> EXERCISE: Only one stretch of the listing below is wanted. Give it again exactly, from the line with "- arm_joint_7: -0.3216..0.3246" through the line with "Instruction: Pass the".
==*==
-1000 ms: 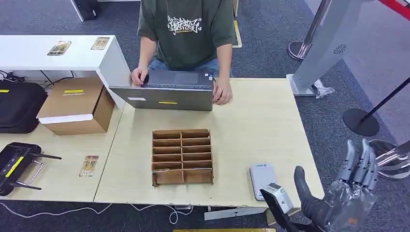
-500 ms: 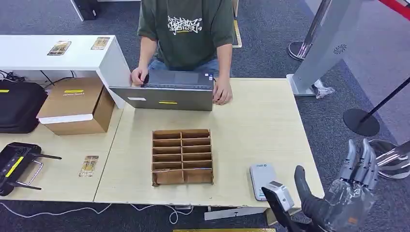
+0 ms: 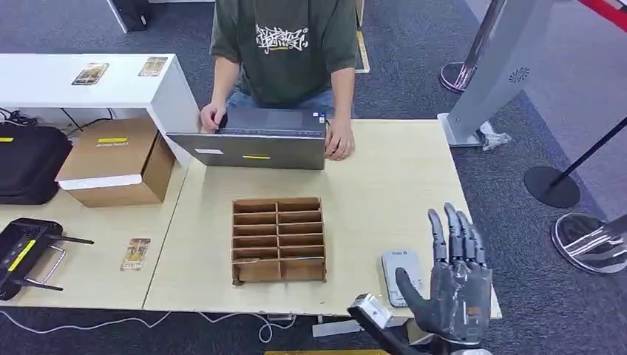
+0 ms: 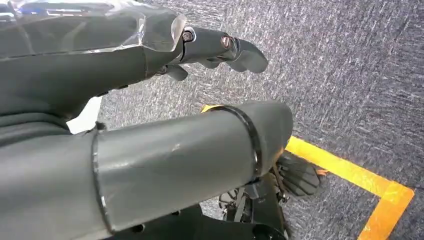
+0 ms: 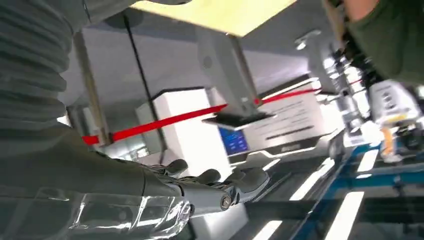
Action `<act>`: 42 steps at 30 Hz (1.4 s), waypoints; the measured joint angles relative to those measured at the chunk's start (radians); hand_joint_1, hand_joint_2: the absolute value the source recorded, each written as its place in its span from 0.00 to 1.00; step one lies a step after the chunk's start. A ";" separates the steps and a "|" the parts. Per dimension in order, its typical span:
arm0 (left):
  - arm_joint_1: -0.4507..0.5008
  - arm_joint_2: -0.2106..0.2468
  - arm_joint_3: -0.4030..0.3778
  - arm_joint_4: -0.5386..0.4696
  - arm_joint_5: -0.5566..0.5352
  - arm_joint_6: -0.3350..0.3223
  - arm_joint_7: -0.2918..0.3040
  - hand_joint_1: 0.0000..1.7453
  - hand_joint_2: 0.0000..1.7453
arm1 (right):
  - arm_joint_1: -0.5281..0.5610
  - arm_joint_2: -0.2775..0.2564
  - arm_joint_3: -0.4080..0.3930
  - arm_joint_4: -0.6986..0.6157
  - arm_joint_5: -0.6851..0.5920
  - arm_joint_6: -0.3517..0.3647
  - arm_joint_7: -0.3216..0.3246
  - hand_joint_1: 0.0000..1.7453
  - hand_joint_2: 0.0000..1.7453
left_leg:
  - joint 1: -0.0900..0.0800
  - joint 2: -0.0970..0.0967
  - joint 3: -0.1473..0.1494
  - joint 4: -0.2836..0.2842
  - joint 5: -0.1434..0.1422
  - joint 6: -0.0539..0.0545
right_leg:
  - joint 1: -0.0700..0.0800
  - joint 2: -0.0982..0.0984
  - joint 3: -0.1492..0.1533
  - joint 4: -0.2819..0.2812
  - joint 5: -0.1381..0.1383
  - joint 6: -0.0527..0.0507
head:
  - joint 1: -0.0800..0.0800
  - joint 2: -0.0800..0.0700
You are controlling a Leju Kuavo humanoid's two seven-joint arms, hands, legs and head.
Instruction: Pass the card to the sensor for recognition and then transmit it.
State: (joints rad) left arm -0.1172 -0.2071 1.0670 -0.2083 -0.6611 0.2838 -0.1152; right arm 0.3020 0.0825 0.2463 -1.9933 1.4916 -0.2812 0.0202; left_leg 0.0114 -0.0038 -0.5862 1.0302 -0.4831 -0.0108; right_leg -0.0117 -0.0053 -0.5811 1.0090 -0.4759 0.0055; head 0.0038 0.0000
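Observation:
A card (image 3: 135, 254) lies flat on the left table, near its front edge. The white sensor pad (image 3: 399, 268) sits on the wooden table (image 3: 399, 185) near the front right corner. My right hand (image 3: 452, 285) is raised over that corner with its fingers spread upward and nothing in it; its thumb covers part of the sensor. In the right wrist view the right hand (image 5: 165, 195) has its fingers stretched out and holds nothing. My left hand (image 4: 125, 75) hangs over grey carpet, fingers extended, empty.
A cardboard divider box (image 3: 279, 239) stands mid-table. A person (image 3: 285, 44) sits at the far side with hands at a laptop (image 3: 255, 144). A brown carton (image 3: 114, 163), a black controller (image 3: 26, 251) and a white shelf (image 3: 44, 81) bearing two more cards are on the left.
My right hand has swung left and up from beyond the table's right corner to above its front edge beside the sensor, fingers still spread. Nothing else has moved.

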 joint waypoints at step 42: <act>-0.043 -0.012 -0.010 0.000 -0.017 -0.015 0.031 0.00 0.00 | -0.336 0.034 0.263 0.599 -0.206 -0.006 -0.057 0.00 1.00 | 0.000 0.000 0.000 0.000 0.001 0.000 | 0.000 0.000 0.000 0.000 0.000 0.000 | 0.000 0.000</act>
State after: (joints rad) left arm -0.1604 -0.2190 1.0574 -0.2083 -0.6783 0.2693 -0.0847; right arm -0.0337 0.1167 0.5097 -1.3940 1.2852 -0.2876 -0.0370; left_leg 0.0114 -0.0039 -0.5860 1.0303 -0.4825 -0.0109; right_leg -0.0117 -0.0054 -0.5810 1.0091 -0.4758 0.0055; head 0.0038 0.0000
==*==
> TASK OUTPUT:
  - arm_joint_7: -0.3216..0.3246
  - hand_joint_1: 0.0000..1.7453
  - hand_joint_2: 0.0000..1.7453
left_leg:
  - joint 1: -0.0900..0.0800
  - joint 2: -0.0970..0.0967
  - joint 3: -0.1473..0.1494
  - joint 4: -0.2836..0.2842
  - joint 5: -0.1434..0.1422
  - joint 6: -0.0539..0.0545
right_leg:
  - joint 1: -0.0700..0.0800
  - joint 2: -0.0982..0.0984
  - joint 3: -0.1492..0.1533
  - joint 4: -0.2819..0.2812
  - joint 5: -0.1381..0.1383
  - joint 6: -0.0527..0.0507
head:
  - joint 1: -0.0800..0.0800
  - joint 2: -0.0800..0.0700
You are controlling a Leju Kuavo humanoid's two seven-joint arms, hands, legs and head.
Instruction: Pass the card to the sensor for recognition and then transmit it.

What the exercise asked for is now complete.